Eine Vermutung ist, daß ich die Objekte vor dem Glasieren mit blossen Händen angefasst hatte. Dadurch sei Fett drauf gekommen, was dann die aufgetragene Glasur an manchen dieser Stellen beim Brennen abplatzen lies. Eine andere Idee ist, daß sie sehr hoch im Ofen standen. G und M standen im unteren Bereich.
Wie dem auch sei: Ich flexte Schäden ab und trug nochmal im heißen Zustand an einigen Stellen Glasur auf. Neues Spiel, neues Glück.
Fünf Objekte waren schon länger schrühgebrannt. Nun glasierte ich sie endlich – und zwar mit der Technik des Tauchens.

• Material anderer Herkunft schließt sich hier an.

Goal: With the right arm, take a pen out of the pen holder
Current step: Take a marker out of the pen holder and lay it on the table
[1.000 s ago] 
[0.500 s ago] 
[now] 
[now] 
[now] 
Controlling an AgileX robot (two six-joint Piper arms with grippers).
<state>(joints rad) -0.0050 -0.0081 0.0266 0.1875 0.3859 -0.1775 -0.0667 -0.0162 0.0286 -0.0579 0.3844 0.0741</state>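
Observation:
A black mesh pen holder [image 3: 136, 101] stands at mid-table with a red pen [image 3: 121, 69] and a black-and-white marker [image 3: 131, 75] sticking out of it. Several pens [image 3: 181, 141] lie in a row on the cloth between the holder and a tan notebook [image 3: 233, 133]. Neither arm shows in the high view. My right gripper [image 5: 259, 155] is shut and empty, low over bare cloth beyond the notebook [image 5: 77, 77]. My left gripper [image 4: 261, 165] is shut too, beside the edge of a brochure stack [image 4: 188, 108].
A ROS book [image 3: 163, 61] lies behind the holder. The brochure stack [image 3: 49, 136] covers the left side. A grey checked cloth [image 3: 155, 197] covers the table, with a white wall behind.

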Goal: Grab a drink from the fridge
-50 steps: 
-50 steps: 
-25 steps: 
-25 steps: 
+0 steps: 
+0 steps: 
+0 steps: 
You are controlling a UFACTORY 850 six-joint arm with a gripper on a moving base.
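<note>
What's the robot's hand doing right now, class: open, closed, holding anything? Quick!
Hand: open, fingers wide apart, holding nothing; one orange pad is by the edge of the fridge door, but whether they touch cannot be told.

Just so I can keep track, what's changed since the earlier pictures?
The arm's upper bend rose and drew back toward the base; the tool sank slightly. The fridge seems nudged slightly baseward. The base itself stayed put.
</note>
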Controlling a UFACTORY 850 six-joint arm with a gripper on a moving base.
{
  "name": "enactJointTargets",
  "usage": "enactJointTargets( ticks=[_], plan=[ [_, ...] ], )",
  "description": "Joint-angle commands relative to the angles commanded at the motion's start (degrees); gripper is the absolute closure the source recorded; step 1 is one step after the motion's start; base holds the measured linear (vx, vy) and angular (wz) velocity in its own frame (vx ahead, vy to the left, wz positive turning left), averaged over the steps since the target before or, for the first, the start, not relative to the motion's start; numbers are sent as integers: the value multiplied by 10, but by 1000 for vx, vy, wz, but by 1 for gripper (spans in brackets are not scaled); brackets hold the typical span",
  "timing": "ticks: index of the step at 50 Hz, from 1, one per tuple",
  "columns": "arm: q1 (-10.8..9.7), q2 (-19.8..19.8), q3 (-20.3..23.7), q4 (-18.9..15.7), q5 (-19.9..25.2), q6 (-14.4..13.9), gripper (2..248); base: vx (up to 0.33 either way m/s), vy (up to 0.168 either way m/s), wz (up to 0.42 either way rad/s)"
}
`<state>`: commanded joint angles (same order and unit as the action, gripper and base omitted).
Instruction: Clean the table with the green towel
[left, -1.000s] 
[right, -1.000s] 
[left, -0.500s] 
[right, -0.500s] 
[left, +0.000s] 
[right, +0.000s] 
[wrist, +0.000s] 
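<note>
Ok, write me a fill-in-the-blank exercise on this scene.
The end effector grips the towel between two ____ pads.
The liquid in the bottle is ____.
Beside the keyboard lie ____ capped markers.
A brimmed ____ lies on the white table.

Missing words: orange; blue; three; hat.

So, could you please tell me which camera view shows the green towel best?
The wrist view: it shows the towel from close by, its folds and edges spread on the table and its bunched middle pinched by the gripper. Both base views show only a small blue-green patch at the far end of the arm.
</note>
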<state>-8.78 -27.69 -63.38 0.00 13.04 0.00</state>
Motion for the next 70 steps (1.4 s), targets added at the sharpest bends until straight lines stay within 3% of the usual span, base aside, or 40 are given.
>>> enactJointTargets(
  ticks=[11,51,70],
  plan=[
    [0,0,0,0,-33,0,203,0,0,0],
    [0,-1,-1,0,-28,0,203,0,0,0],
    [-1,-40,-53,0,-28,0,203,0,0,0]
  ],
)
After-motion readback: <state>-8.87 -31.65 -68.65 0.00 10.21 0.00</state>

Eines der geschrühten, d.h. erstgebrannten Objekte:
Ein weiteres:
Auch das “G” braucht eine Glasur, dann kann es auch im Garten stehen:
Nach dem Tauchen in zwei Glasurkübeln ( vier mal je Objekt mit jeweils Pausen dazwischen) stehen die Objekte zur Nachbereitung an:
Mein persönlicher “Buchstabensalat”:
Eine Detailaufnahme:
Nachbereitung:
Pusteln müssen sorgsam glattgestrichen werden, sonst platzen sie evtl beim Brand auf., durch die eingeschlossene Luft. Zum Stand hin müssen Dicken entfernt werden, sonst fliessen diese evtl. auf die Platte und verbinden sich mit ihr. Dicken sonst müssen durch leichtes Abschaben verdünnt werden.
Der Stand selber muss peinlich von Glasur befreit werden. Zunächst mit einem Messer, dann mit einem Schwamm.
Bei dieser Reinigung platzt gelegentlich Glasur ab. Diese muß dann mit einem Pinselstrich überdeckt werden, aber so, daß eine (mechanische) Verbindung entsteht.
Diese ganze Prozedur bedeutete Stunden an Arbeit.
Wenn durch den Glasurbrand farbliche Mängel entstehen sollten, muß nochmal nachglasiert werden.